_Task directions_.
Repeat only these lines, exactly: the first line of the data, the line containing "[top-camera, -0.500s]", and every line between them. Pictures stay out.

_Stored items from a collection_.

**********

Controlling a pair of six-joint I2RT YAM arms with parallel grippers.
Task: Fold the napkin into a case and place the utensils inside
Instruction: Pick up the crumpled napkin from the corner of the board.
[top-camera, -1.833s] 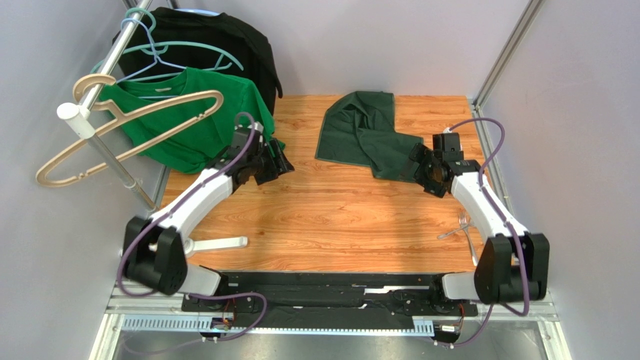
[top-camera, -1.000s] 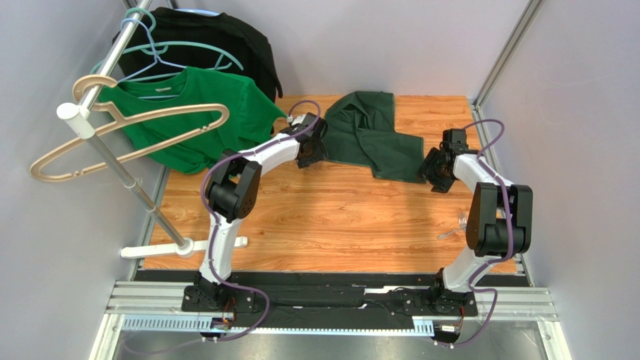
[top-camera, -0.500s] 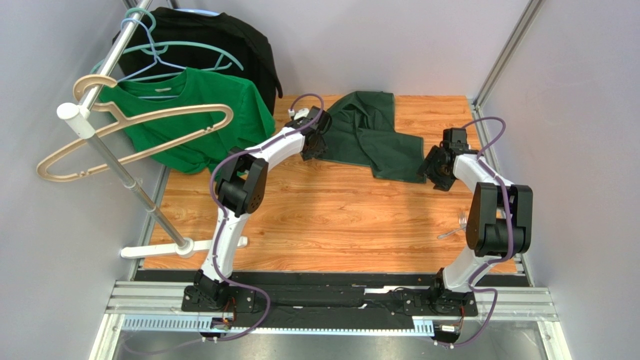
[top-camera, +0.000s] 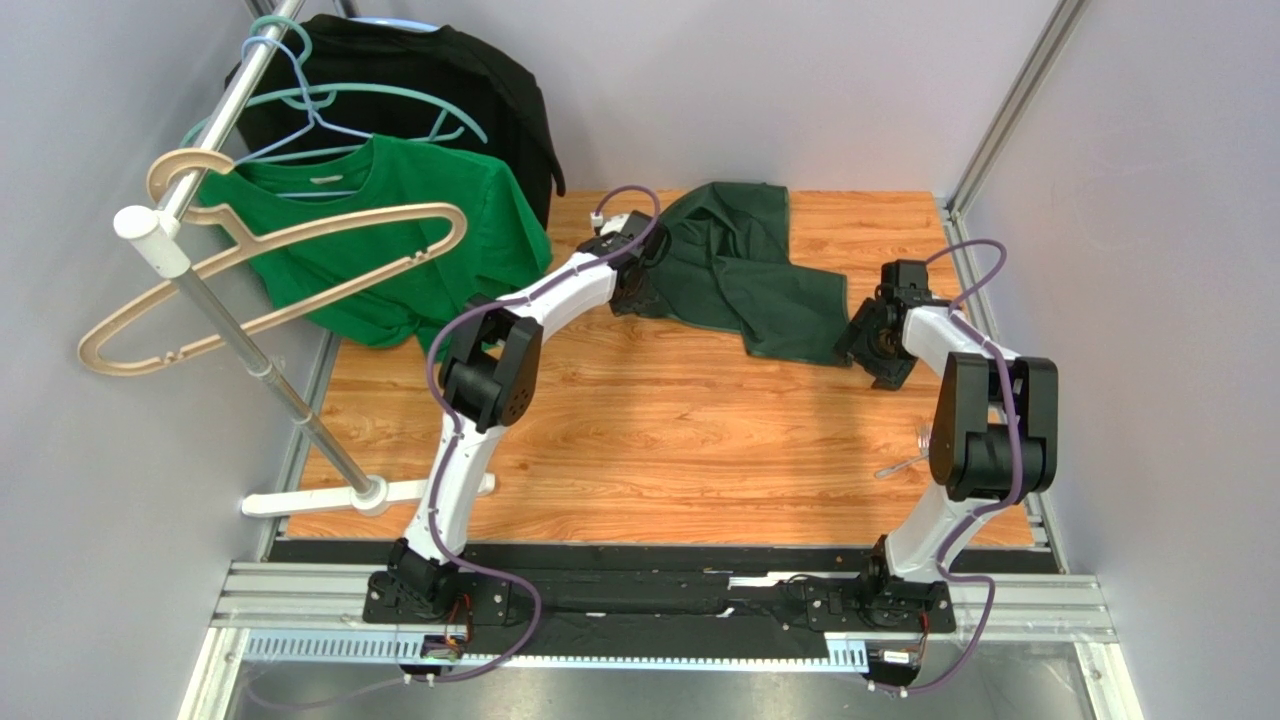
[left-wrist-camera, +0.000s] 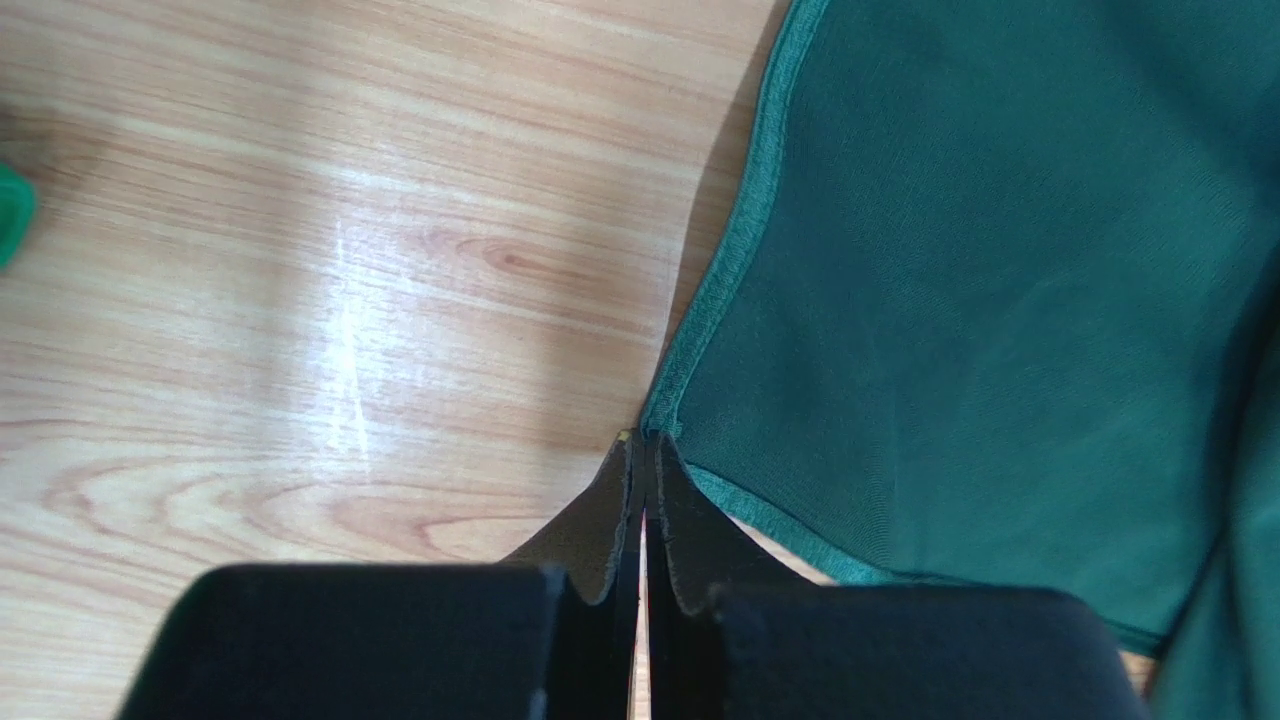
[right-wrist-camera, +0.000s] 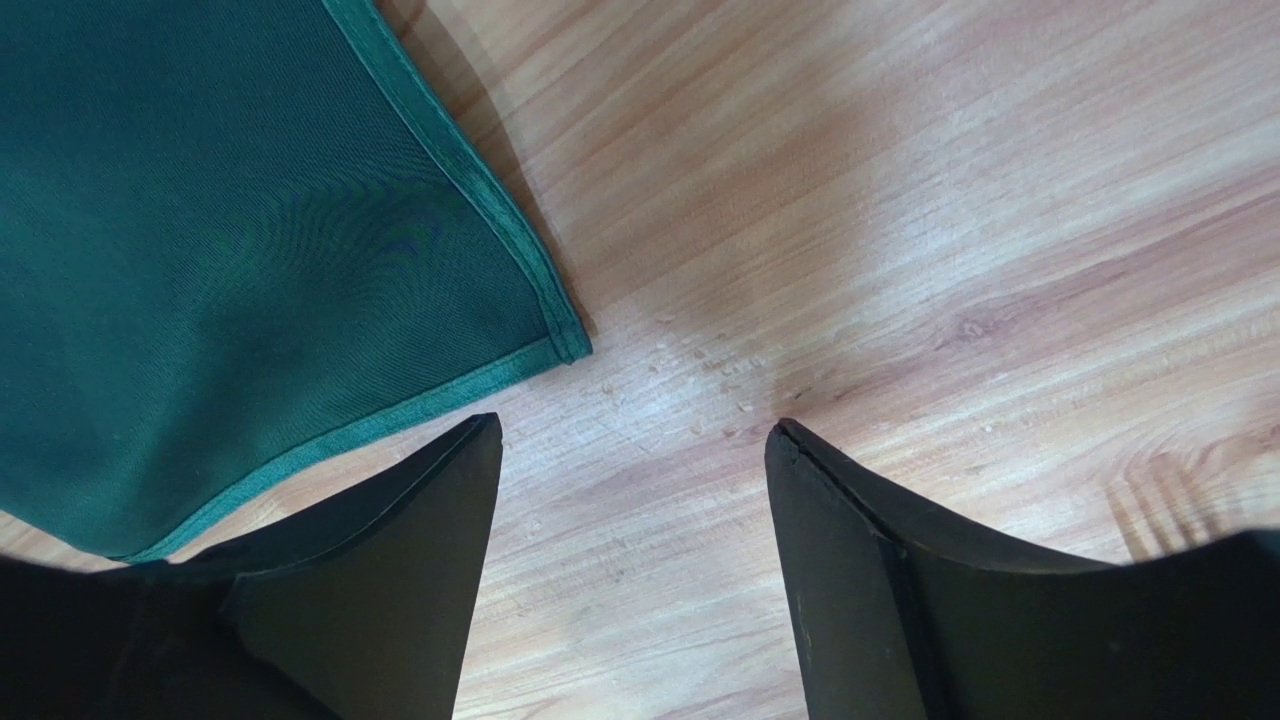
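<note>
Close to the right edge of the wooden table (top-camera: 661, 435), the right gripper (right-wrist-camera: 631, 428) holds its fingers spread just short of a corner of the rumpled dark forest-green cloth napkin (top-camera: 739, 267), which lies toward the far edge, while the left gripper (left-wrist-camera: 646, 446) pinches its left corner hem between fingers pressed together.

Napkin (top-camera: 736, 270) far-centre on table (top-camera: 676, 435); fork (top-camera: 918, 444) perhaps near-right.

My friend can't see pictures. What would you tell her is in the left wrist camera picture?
The left hand is shut, its two dark fingers pressed together right at the corner of a dark green napkin lying on a wooden table. Whether the cloth is pinched between them is hard to tell.
</note>
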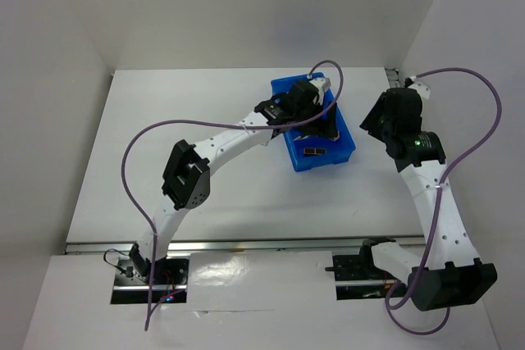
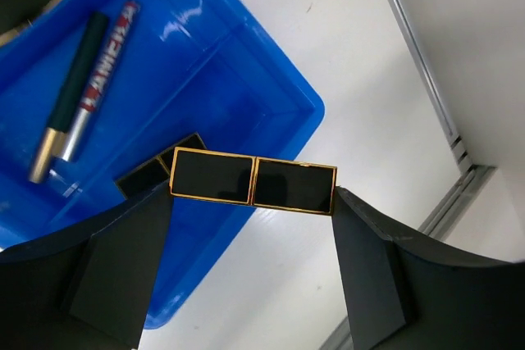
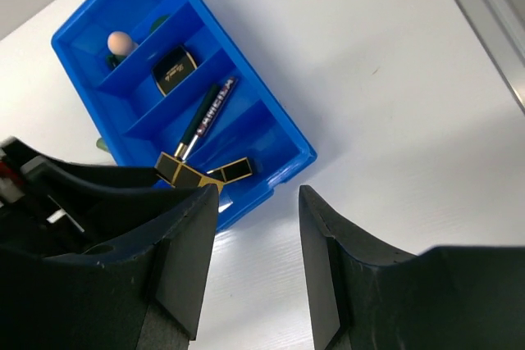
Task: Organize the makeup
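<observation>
Step in hand: filing a lipstick [image 2: 253,179] in the tray [image 1: 328,161], which sits towards the far right corner of the worktop [image 1: 205,120]. Clamped end to end in the left gripper [image 2: 253,206], level, over the tray's near end compartment, just above a second lipstick [image 2: 152,174] lying there. Filed in other compartments: pencil [image 3: 201,116], compact [image 3: 175,70], sponge [image 3: 120,41]. Right gripper [image 3: 258,252] spread wide, empty, off the tray's right side. Next, likely: lower inside the walls, part the jaws, lift straight out
</observation>
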Available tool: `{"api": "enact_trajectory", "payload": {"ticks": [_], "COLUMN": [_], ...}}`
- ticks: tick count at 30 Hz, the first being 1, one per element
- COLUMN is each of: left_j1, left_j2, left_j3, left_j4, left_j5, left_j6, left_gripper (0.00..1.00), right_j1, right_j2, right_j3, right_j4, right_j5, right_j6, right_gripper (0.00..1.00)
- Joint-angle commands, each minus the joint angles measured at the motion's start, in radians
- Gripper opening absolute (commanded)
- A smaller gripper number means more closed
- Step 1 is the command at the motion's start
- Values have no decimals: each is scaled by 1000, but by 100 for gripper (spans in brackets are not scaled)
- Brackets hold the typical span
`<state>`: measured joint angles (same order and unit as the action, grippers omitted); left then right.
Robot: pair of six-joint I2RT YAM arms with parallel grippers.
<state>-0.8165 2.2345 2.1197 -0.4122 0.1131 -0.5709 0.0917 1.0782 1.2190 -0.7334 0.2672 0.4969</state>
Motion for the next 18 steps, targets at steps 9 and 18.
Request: {"api": "enact_trajectory", "payload": {"ticks": [9,18], "left_j1": [-7,-7], "left_j2": [83,120], "left_j3": [60,79], "left_j4": [-14,-37], "left_j5": [-89,-70], "left_j6": [-225,-241], "left_gripper": [54,85], "right_j1": [-3,-3], "right_j2": [-11,-1], "right_j3": [5,5], "right_j4": [-17,-17], "right_j5": [49,49], "right_j6": [11,2], "right_gripper": [52,52]}}
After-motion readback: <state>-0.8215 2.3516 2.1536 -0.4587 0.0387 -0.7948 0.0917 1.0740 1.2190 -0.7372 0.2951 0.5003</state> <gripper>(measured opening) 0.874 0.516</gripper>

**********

_Answer space_.
Controlling a pair of six-joint I2RT YAM arms with parallel grippers.
Task: Fold the napkin into a case and place the utensils inside
Instruction: Pick up the crumpled napkin from the corner of the board.
[top-camera, -1.833s] 
[top-camera, -1.000s] 
[top-camera, -0.500s] 

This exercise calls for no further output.